I immediately ran into trouble when I attempted to explain that I could not predict, with certainty, exactly how much time off I would need, or precisely when I would need it. My mother's status was in flux. She had her bad days, and her not quite as bad days. I was one of several hundred CSRs who were on duty at any one time, yet I suddenly, magically, became irreplaceably invaluable to them. It all proved to be a moot point when it was determined that in my part-time status I'd not worked the requisite number of hours the previous year to qualify under the FMLA.
My other employer, however, had always been remarkably flexible and willing to accommodate me when I'd had to take my folks to doctor's appointments, or tend to them in other ways.
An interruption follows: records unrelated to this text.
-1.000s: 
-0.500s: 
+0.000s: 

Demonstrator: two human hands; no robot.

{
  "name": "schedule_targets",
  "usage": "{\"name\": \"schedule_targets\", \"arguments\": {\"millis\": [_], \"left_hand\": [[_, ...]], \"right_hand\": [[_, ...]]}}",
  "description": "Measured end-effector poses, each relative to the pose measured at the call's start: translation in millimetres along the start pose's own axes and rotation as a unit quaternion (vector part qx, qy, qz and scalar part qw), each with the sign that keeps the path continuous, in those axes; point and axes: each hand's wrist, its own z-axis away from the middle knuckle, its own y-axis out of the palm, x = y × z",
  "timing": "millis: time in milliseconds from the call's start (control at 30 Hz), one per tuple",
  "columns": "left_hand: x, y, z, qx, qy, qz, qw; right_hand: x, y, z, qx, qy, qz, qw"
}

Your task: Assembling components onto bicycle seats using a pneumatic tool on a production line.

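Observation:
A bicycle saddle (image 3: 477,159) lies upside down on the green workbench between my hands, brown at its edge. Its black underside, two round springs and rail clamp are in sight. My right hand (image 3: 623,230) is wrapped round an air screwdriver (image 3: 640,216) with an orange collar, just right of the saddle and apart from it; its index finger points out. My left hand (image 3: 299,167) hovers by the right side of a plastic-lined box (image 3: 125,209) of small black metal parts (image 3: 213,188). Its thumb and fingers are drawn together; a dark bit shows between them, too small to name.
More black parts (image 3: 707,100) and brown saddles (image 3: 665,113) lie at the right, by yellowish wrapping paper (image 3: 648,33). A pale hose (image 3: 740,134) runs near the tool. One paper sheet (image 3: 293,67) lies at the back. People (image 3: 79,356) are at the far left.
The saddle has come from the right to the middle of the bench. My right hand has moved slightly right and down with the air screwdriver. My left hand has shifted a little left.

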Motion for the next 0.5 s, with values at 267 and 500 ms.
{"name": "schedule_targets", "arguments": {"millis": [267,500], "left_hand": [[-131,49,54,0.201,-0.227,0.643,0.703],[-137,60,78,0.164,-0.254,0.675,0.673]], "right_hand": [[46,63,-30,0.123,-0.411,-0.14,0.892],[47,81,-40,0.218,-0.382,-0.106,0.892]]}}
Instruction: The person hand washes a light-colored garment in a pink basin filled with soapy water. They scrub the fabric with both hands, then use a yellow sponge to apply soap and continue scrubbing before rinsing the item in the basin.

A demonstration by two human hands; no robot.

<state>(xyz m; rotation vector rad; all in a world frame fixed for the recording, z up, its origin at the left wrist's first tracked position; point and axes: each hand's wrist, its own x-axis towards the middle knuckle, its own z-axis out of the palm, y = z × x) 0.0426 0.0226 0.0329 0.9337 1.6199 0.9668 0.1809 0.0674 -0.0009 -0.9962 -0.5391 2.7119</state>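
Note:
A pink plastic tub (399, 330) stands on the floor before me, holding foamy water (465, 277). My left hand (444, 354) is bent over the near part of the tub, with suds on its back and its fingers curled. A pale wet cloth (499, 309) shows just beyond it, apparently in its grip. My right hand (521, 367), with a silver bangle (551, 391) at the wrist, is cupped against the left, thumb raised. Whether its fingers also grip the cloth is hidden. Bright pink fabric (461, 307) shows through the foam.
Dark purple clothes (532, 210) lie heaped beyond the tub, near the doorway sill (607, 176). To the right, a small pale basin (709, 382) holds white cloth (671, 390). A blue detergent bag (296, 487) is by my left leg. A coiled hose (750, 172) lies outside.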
I was one of only a handful of drivers on duty at any one time, and I always endeavored and usually managed to provide as much advance notice as possible, but my boss never hesitated, upon receiving a last-minute call from me, to say "We'll find somebody to cover you."
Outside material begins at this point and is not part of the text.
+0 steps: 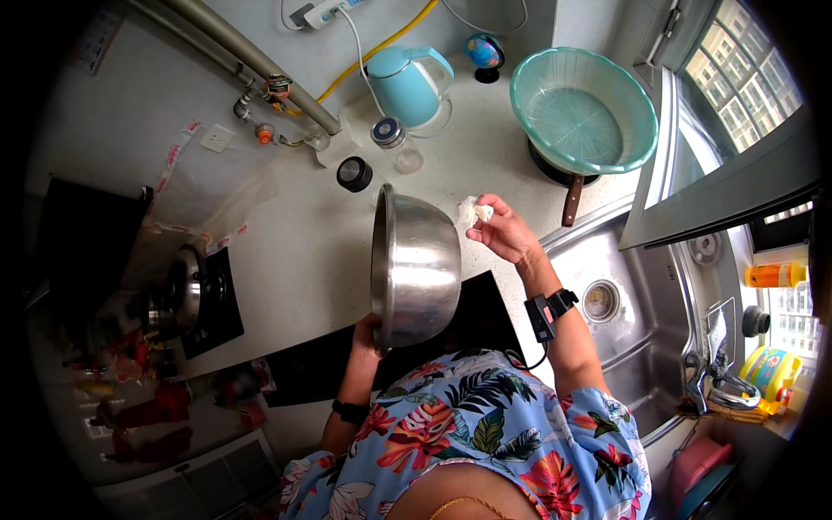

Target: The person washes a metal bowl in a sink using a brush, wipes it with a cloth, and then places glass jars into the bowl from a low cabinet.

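A stainless steel bowl (426, 266) is tipped on its side, its rim facing left. My left hand (368, 337) grips it by the lower part of the rim; the fingers are partly hidden. To the right of the bowl, my right hand (504, 231) pinches a small crumpled whitish piece (468, 213), perhaps wet tissue or thin plastic, between thumb and fingers. What the bowl holds inside cannot be seen. Beyond the bowl stand a black round lid (354, 174) and a clear glass jar (407, 158) with a metal-topped cap.
A light-blue electric kettle (406, 88) and a small globe (485, 52) stand at the back. A green plastic basin (578, 120) rests over a pan with a brown handle (572, 201). The steel sink (637, 286) lies right; a pot (188, 286) sits far left.
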The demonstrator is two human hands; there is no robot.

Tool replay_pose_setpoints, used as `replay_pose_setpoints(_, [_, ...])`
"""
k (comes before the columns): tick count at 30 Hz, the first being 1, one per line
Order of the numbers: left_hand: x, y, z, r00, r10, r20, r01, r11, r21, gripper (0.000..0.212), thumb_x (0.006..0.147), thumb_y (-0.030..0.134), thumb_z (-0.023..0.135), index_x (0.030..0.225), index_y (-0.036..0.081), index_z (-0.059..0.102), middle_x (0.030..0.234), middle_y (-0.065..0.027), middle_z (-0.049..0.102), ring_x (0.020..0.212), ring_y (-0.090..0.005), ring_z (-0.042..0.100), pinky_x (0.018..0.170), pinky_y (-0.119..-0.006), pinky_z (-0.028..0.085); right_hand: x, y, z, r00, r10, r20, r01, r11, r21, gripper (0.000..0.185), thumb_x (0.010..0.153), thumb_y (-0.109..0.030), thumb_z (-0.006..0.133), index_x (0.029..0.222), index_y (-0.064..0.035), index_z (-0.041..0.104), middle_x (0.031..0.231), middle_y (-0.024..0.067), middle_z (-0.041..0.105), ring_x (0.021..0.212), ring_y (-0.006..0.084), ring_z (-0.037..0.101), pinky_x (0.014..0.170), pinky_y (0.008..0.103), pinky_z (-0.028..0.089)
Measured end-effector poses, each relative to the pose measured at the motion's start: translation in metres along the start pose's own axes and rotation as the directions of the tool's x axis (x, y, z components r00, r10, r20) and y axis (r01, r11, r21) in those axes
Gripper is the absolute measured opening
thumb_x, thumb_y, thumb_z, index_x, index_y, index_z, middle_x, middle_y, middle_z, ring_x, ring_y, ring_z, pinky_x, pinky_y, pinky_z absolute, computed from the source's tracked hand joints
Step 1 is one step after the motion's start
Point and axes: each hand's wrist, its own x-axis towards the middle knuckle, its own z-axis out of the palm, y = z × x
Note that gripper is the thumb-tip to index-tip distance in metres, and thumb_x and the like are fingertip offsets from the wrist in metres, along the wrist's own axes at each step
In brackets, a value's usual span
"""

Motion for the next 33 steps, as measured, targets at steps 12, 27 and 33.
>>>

I spoke with this employer, and learned that additional hours were available for me. I quit my job with the utility, surrendering the wonderful health insurance (a story for another time,) and adopted a schedule that allowed me to continue living in my apartment while tending to my mother throughout the day. But the hit to my pocketbook was significant, and finances became a struggle.
I mentioned in my first diary that my mother was the most resilient person I'd ever met, and as time passed she proved herself to be yet again. She took well to using the walker. I built a slightly elevated platform for her recliner to make ingress and egress easier for her and installed elevated toilet seats and grab bars in the bathrooms. Fortunately the house is a ranch, with no stairs to navigate.
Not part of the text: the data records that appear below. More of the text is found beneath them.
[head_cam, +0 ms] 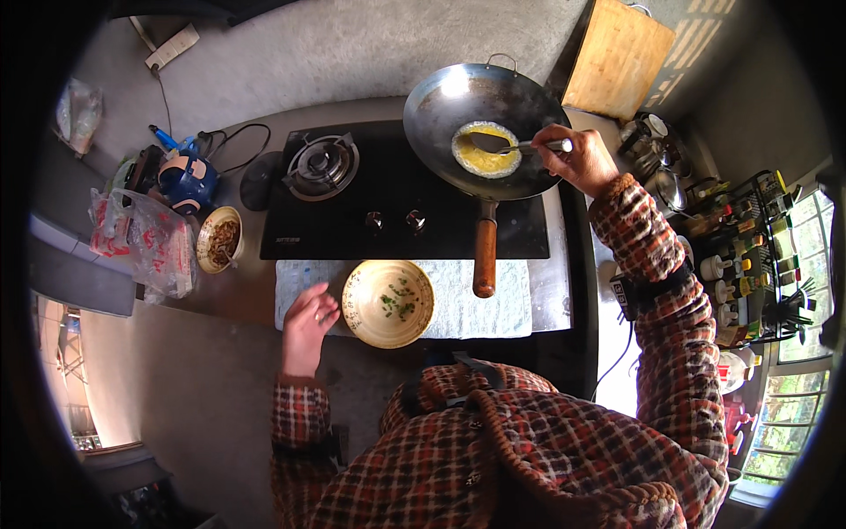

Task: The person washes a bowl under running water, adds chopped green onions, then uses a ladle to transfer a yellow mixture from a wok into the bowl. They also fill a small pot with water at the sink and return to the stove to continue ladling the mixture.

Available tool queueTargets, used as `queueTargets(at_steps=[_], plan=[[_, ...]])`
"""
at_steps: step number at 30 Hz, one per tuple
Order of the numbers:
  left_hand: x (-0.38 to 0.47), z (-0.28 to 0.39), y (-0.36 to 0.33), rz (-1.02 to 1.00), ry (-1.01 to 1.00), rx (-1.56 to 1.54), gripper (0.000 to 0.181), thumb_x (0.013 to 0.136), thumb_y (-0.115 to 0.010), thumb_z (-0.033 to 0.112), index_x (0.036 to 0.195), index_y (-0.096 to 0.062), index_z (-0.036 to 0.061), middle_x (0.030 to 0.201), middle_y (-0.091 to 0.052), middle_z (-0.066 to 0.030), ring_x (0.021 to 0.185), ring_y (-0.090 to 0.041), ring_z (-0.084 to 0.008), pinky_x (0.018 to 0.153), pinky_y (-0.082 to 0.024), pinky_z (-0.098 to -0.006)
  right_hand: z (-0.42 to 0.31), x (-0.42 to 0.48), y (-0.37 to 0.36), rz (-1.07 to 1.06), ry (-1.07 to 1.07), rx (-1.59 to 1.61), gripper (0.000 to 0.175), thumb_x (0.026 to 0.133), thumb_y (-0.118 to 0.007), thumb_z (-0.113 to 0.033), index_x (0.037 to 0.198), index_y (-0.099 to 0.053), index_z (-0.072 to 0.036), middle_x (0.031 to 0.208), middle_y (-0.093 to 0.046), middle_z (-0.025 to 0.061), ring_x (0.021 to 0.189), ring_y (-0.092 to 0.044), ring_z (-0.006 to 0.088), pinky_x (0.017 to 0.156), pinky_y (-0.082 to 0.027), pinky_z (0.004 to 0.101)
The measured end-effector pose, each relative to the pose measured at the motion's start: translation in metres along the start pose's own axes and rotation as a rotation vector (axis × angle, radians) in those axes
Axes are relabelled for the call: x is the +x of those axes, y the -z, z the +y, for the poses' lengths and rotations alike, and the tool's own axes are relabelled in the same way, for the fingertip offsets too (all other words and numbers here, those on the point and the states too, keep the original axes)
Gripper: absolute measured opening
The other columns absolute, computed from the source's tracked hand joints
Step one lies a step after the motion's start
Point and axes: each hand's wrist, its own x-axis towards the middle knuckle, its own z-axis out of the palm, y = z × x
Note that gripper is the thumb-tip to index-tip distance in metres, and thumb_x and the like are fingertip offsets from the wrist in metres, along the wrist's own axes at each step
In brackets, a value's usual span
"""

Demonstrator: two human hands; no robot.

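My right hand point(581, 159) grips the handle of a metal spatula point(525, 147). Its blade rests in a round of yellow egg point(488, 164) with a pale, bubbly rim, at the bottom of a dark wok point(429, 119). The wok's wooden handle point(485, 258) points towards me. My left hand point(309, 317) is empty, its fingers loosely apart, just left of a cream bowl point(390, 330). Inside that bowl lie bits of chopped green herb point(398, 303). Under the bowl is a light blue cloth point(486, 311) along the counter's front.
The wok sits over the right side of a black gas hob point(390, 185); the left burner point(320, 165) is bare. At the left stand a bowl of brown food point(221, 241), plastic bags point(152, 238) and a blue appliance point(188, 178). A wooden cutting board point(618, 56) and a bottle rack point(747, 264) are right.
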Motion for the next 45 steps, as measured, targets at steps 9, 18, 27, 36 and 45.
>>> queueTargets(at_steps=[9,18,27,36,45], plan=[[-0.047,-0.065,0.071,0.265,0.128,-0.168,0.024,0.091,-0.053,0.017,0.112,-0.058,0.0058,0.093,-0.060,-0.0014,0.087,-0.057,-0.0139,0.081,-0.047,-0.0301,0.008,0.027,0.003,-0.014,0.047,-0.030,0.019,0.080,-0.064,-0.014,0.097,-0.065,-0.007,0.081,-0.069,0.0076,0.071,-0.067,0.0149,0.067,-0.053,0.0276],[-0.052,-0.094,0.090,0.343,0.180,-0.309,0.023,0.091,-0.055,0.018,0.111,-0.059,0.0065,0.091,-0.060,-0.0012,0.086,-0.058,-0.0149,0.080,-0.048,-0.0304,0.014,0.040,-0.005,0.273,-0.106,-0.150,0.042,0.084,-0.062,-0.048,0.093,-0.066,-0.007,0.077,-0.068,0.0105,0.072,-0.068,0.0165,0.066,-0.051,0.0279],[-0.051,-0.084,0.073,0.280,0.171,-0.273,0.023,0.091,-0.054,0.017,0.110,-0.059,0.0050,0.093,-0.060,-0.0032,0.087,-0.057,-0.0148,0.081,-0.048,-0.0307,0.025,0.044,-0.002,0.105,-0.481,0.424,0.058,0.088,-0.053,-0.056,0.096,-0.066,0.000,0.082,-0.068,0.0114,0.065,-0.067,0.0173,0.059,-0.056,0.0286],[0.018,-0.032,-0.076,-0.369,0.249,0.110,0.037,0.098,-0.045,0.029,0.121,-0.050,0.0001,0.107,-0.059,-0.0108,0.100,-0.058,-0.0196,0.086,-0.050,-0.0372,0.014,0.002,0.042,0.125,-0.364,0.395,0.048,0.094,-0.050,-0.046,0.097,-0.064,-0.001,0.084,-0.069,0.0093,0.070,-0.067,0.0144,0.063,-0.055,0.0250],[0.065,-0.061,-0.188,-0.637,0.512,-0.059,0.038,0.094,-0.051,0.038,0.107,-0.057,0.0020,0.092,-0.061,-0.0093,0.093,-0.061,-0.0217,0.087,-0.050,-0.0421,0.004,-0.030,0.054,0.115,-0.434,0.344,0.047,0.094,-0.050,-0.045,0.094,-0.065,-0.001,0.085,-0.067,0.0079,0.069,-0.068,0.0147,0.063,-0.056,0.0249]])
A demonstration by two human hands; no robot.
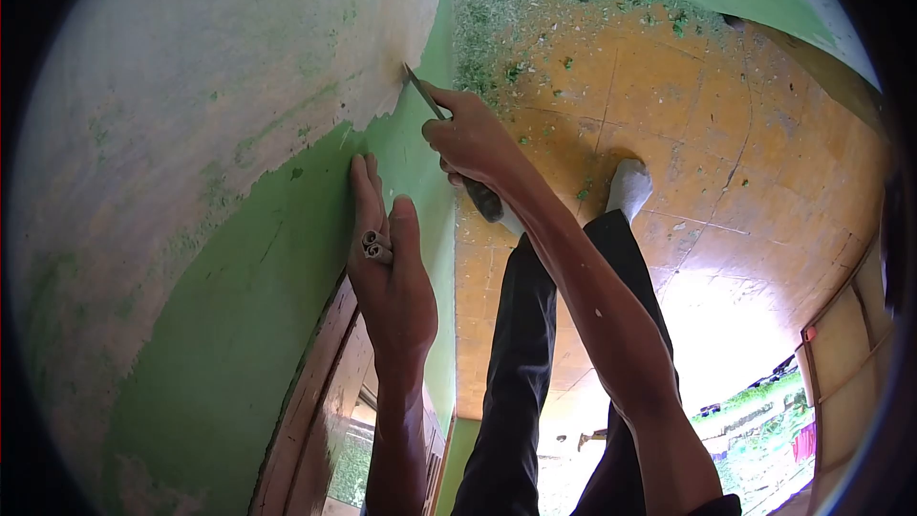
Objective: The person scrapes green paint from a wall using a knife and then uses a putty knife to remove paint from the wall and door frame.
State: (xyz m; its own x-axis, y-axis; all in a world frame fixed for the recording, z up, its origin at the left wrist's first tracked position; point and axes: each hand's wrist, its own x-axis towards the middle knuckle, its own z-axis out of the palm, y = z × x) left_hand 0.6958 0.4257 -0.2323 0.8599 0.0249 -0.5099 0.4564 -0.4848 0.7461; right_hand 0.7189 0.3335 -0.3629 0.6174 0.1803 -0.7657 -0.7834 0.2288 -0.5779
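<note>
Right hand: this hand (468,139) is wrapped round the dark handle (483,199) of a thin-bladed tool, thumb side toward the blade (423,93).
Left hand: open hand (394,277), fingers up at the wall, looks like a brace. 2 small rolled bits (376,247) sit between thumb and fingers, can't tell what they are.
Blade tip: right at the ragged border where green paint (248,296) meets the pale bare patch (239,67), near the wall corner.
Technique: imo a low, flat angle under the paint lip works best, with short light pushes. Too steep and it'd probably gouge the surface. I'd also keep those 5 left fingers out of the blade's line.
Floor: orange tiles (669,124), green and pale flakes (487,38) thickest by the far wall, 1 socked foot (630,187) near the scatter.
</note>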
I signed my mother up for one of those bracelets a person can use to summon help if no one is around, and had a phone company tech come out to run a line so the base station could be placed in the best spot in the house.
The wonderful cardiologist confirmed that angina and indigestion often presented with identical symptoms, that nitroglycerine could indeed cause her to burp, and that if it was indigestion causing her discomfort no harm would come from being on the safe side and giving it to her. Over a number of weeks the mystery chest pains lessened in frequency, then stopped. She began to gain weight, to resume reading the newspaper everyday and then a book from the library every week.
I signed my mother up through the county's senior services department for Meals on Wheels. Thank-you Ted Kennedy. I learned from the same department that the county would pick up the cost of the monthly alert bracelet subscription.
Before very long I'd arrive at my mother's in the morning to find her already up and dressed, the house full of the aroma from the beloved, decades old, stove-top dripilator. I'd stay with her until I had to leave for work, then keep in touch via my cellphone. It became more and more common to arrive to prepare my Mom's dinner, the Meals on Wheels, only to find her seated at the table, microwaved meal already in front of her, glass of Rhine wine to the side.
In hindsight, we were taking foolish chances back then. My mother would get up several times during the night to go to the bathroom, using the walker, but without her brace and shoes. She never fell, but how we dodged that bullet I'll never know. There's no dry run for this sort of thing, no rehearsal. You make it up as you go along, and hope your mistakes don't bite too hard.
A year later, now weighing in at around 130 lbs., my mother celebrated her 90th birthday at her favorite restaurant with her two daughters, her son, and her three grandchildren in attendance.
It was, it would turn out, the best period my Mom would experience after my Dad's death. But it was not to last.